La direttiva relativa ai servizi nel mercato interno, detta Bolkestein dal nome del vecchio rappresentante della Commissione Europea guidata da Romano Prodi, è emblematica della visione liberista della costruzione europea, anche per quanto riguarda le principali forze dello schieramento di "sinistra". Altrettanto emblematico, infatti, è il voto bipartisan a favore della direttiva sull'allungamento degli orari di lavoro, approvata da poco dal Parlamento europeo.
L'obiettivo della direttiva Bolkestein, com'è noto, punta esplicitamente ad eliminare gli ostacoli alla libertà d'impresa in quasi tutte le attività di servizi, escludendo praticamente solo quelle fornite gratuitamente dallo Stato.
Indipendentemente dalle parziali modifiche relative alla clausola del paese d'origine (un prestatore di servizi è esclusivamente sottomesso alla legge del paese dove ha sede legale e non più alla legge del paese dove fornisce servizio), si è voluto definitivamente accantonare il principio di "armonizzazione", la cui ambiguità era per la verità presente fin dall'inizio. Era, infatti, esclusa un'armonizzazione delle regole fiscali e dei diritti economici e sociali dei lavoratori; anzi, le armonizzazioni sono sempre state pensate al ribasso per i lavoratori, mentre per le imprese si è quasi sempre scelta l'opzione ad esse più favorevole. Ossia, sfacciatamente, due pesi e due misure.
Basterebbe ricordare che la Commissione europea, in nome dell'uguaglianza tra uomini e donne, ha soppresso l'interdizione dal lavoro notturno per le donne, invece che vietarlo a tutti e tutte, indicando -come ovviamente possibile- delle eccezioni a questa regola per ragioni di interesse generale.

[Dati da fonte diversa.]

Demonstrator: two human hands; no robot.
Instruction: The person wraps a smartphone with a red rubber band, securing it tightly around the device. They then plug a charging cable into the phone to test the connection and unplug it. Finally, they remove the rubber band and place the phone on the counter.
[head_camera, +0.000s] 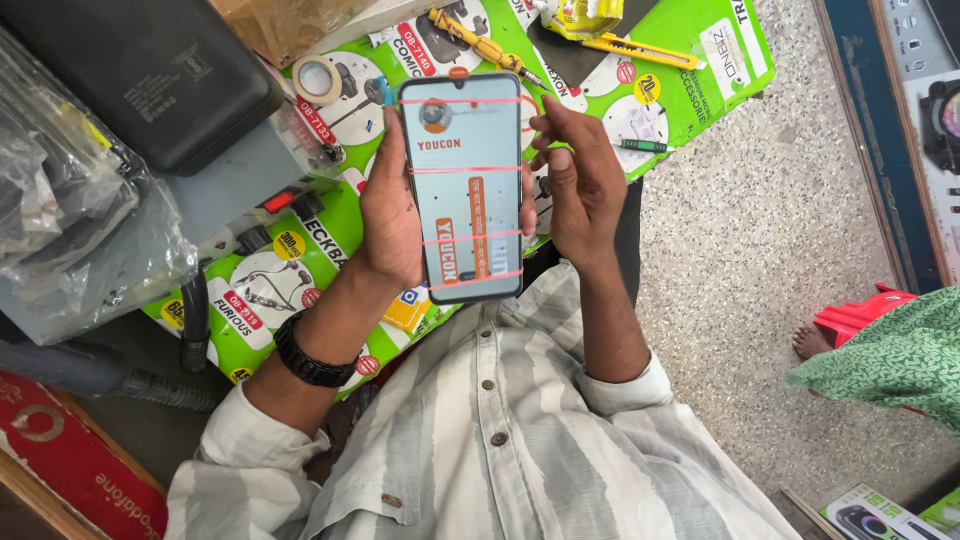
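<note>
The left hand (392, 215) wraps around the back and left edge of a smartphone (462, 187), fingers closed on it, and holds it upright with the screen facing the camera. Thin red rubber bands (470, 169) cross the phone's face at four levels. The right hand (580, 185) sits just beside the phone's right edge, fingers loosely curled and holding nothing; its fingertips (545, 110) lie near the phone's upper right corner, though contact cannot be confirmed. A black wristband (305, 362) circles the left wrist. Beyond the hands, a tabletop covered in green printed sheets (700, 80) carries a yellow screwdriver (485, 45), a yellow utility knife (640, 50) and a roll of tape (317, 78). Left of the left hand stands a black box (150, 70) above clear plastic bags (70, 220).
</note>
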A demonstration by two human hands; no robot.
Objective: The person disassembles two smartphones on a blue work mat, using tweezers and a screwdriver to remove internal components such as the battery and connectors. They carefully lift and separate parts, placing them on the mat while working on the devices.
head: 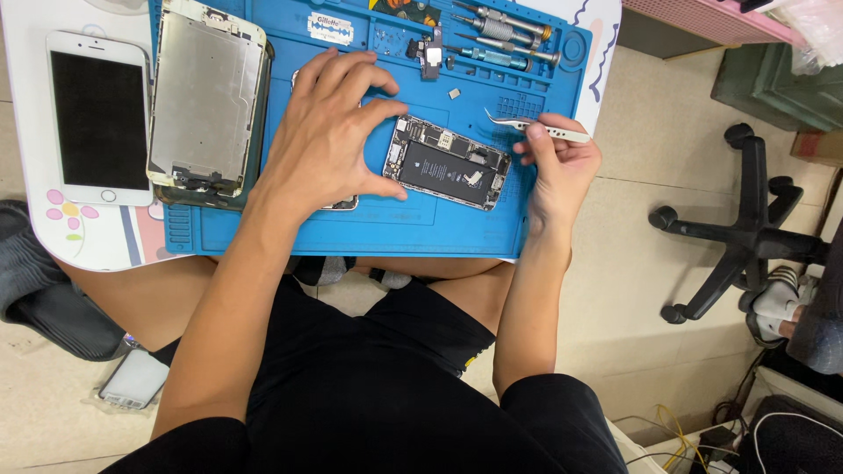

Tuttavia, il mantenimento di una logica di armonizzazione poteva lasciar sperare che un giorno, con forti mobilitazioni sociali che potessero costruire adeguati rapporti di forza, saremmo a poco a poco arrivati a imporre una convergenza verso l'alto dei diritti degli abitanti dell'Europa.
Ma non è così. L'allargamento a Est, fortemente voluto e difeso da Prodi più di altri, è di per sé un incitamento legale alla delocalizzazione verso i nuovi paesi aderenti all'Unione, dove regnano minori diritti sociali e ambientali e dove la protesta e il controllo dei consumatori è inferiore. E, insieme, una vera e propria macchina da dumping.
La direttiva sull'orario di lavoro è, se vogliamo, ancor più paradigmatica della subalternità di gran parte della sinistra ai precetti liberisti, in particolare sulla legislazione del lavoro, secondo il tanto decantato "Spirito di Lisbona".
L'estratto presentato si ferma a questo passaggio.